## Problem description
Which of the lines below hold the word "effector"? Pull each of them out.

Start of Exercise input

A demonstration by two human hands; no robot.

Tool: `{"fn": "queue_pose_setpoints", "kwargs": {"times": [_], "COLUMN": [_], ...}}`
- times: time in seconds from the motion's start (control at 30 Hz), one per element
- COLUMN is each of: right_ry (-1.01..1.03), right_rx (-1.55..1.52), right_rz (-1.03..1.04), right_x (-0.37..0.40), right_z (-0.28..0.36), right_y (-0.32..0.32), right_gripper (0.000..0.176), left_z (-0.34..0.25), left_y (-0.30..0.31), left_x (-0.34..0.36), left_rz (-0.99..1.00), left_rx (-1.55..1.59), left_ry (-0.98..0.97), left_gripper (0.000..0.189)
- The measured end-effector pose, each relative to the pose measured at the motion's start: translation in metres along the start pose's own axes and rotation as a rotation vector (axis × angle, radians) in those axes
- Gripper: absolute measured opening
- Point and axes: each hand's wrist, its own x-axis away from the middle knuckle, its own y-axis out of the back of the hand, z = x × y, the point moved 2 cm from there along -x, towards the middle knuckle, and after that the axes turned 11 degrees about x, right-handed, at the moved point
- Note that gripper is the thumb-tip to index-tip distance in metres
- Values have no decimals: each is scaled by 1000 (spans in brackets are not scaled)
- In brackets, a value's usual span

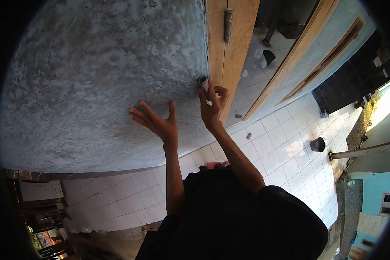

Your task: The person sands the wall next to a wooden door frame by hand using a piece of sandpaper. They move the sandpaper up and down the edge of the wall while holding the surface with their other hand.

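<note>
My left hand is open, fingers spread, against or just off the mottled grey-blue wall; contact is hard to make out. Up and to its right, my right hand is closed on a small curled sheet, dark-rimmed and whitish, that looks like sandpaper. It meets the wall's edge, right beside the wooden door frame. A pale bit of the sheet shows below the fingers.
A metal hinge is on the frame, beside an open doorway with a dark bucket inside. Another bucket and a small brown block are on the white tiled floor. A wooden post stands farther right.
</note>
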Motion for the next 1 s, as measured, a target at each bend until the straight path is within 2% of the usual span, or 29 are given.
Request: {"fn": "queue_pose_setpoints", "kwargs": {"times": [0.1, 0.33, 0.43, 0.53, 0.73, 1.0], "right_ry": [-51, -75, -72, -60, -69, -99], "right_rx": [-74, -55, -59, -106, -43, -121], "right_rz": [-61, 4, 12, -67, 24, 8], "right_x": [-24, 27, 7, -20, 28, -11], "right_z": [16, -21, -13, 1, -28, -3], "right_y": [-1, -8, -8, -5, -10, -2], "right_gripper": [56, 53, 53, 54, 54, 54], "left_z": [-1, 1, 2, -1, 0, -2], "left_y": [0, 0, -1, 0, 0, 1], "left_x": [3, 4, 5, 4, 4, 4], "left_rz": [-1, 12, 7, 1, 13, 10], "left_rx": [7, 23, 17, 19, 26, 31], "left_ry": [1, 17, 16, 7, 19, 6], "left_gripper": [99, 100, 99, 100, 98, 98]}}
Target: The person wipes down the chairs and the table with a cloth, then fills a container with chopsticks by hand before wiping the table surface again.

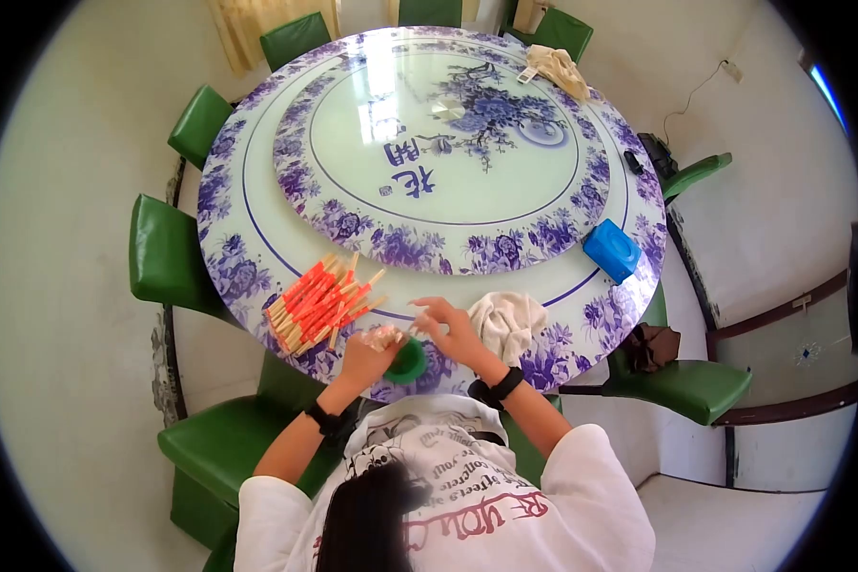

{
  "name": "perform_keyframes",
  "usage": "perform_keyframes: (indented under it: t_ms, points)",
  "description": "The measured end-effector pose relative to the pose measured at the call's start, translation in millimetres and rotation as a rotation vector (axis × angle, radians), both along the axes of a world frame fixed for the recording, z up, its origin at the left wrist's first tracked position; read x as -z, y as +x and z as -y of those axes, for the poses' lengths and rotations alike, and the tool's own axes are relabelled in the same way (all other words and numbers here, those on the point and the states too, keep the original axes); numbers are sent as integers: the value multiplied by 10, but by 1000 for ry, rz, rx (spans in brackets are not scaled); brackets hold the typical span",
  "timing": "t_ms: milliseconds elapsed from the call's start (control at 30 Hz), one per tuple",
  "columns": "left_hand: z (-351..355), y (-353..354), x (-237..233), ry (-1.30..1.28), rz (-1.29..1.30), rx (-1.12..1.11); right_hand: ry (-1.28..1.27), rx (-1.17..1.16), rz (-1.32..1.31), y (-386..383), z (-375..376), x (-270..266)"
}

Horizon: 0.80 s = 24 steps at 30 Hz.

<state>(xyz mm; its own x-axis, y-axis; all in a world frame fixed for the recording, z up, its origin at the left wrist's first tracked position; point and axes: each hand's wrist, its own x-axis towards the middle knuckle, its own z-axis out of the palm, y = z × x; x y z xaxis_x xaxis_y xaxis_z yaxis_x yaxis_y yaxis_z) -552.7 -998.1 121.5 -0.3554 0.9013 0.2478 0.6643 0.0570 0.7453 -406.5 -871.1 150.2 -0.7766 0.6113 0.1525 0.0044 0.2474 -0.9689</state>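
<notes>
Green round container [405,362]: partly hidden by the left hand [364,360]; contents cannot be determined. Crumpled, clear-looking plastic [382,337]: gripped in that hand, just beside the container's upper left. Pale wooden sticks [316,307] with red paper bands: loosely piled, lying flat to slanted, left of the container, ends uneven.

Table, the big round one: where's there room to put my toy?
The round middle looks bare. So does the table's left side, past the sticks, and the gap between the white cloth and blue box. It's crowded in front: sticks, both hands, green cup, white cloth.
</notes>
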Motion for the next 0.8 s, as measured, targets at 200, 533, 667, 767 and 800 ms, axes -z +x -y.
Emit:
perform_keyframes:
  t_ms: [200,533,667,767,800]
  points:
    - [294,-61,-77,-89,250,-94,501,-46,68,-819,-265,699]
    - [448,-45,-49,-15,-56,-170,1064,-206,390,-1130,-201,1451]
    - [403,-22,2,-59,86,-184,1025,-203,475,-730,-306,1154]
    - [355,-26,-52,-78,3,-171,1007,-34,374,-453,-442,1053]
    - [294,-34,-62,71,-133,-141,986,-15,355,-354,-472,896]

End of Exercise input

## Expected output
- The measured end-effector pose, each relative to the pose measured at the motion's start: translation in metres along the start pose's own axes and rotation as a rotation vector (axis × angle, radians) in those axes
  "description": "The measured end-effector pose relative to the pose measured at the call's start, translation in millimetres and rotation as a rotation vector (axis × angle, radians), both along the axes of a world frame fixed for the recording, z up, its origin at the left wrist's first tracked position; read x as -z, y as +x and z as -y of those axes, for the poses' lengths and rotations alike, and the tool's own axes are relabelled in the same way (all other words and numbers here, those on the point and the states too, keep the original axes); numbers are sent as integers: the value multiplied by 10, but by 1000 for ry, rz, rx (spans in brackets are not scaled); brackets hold the typical span",

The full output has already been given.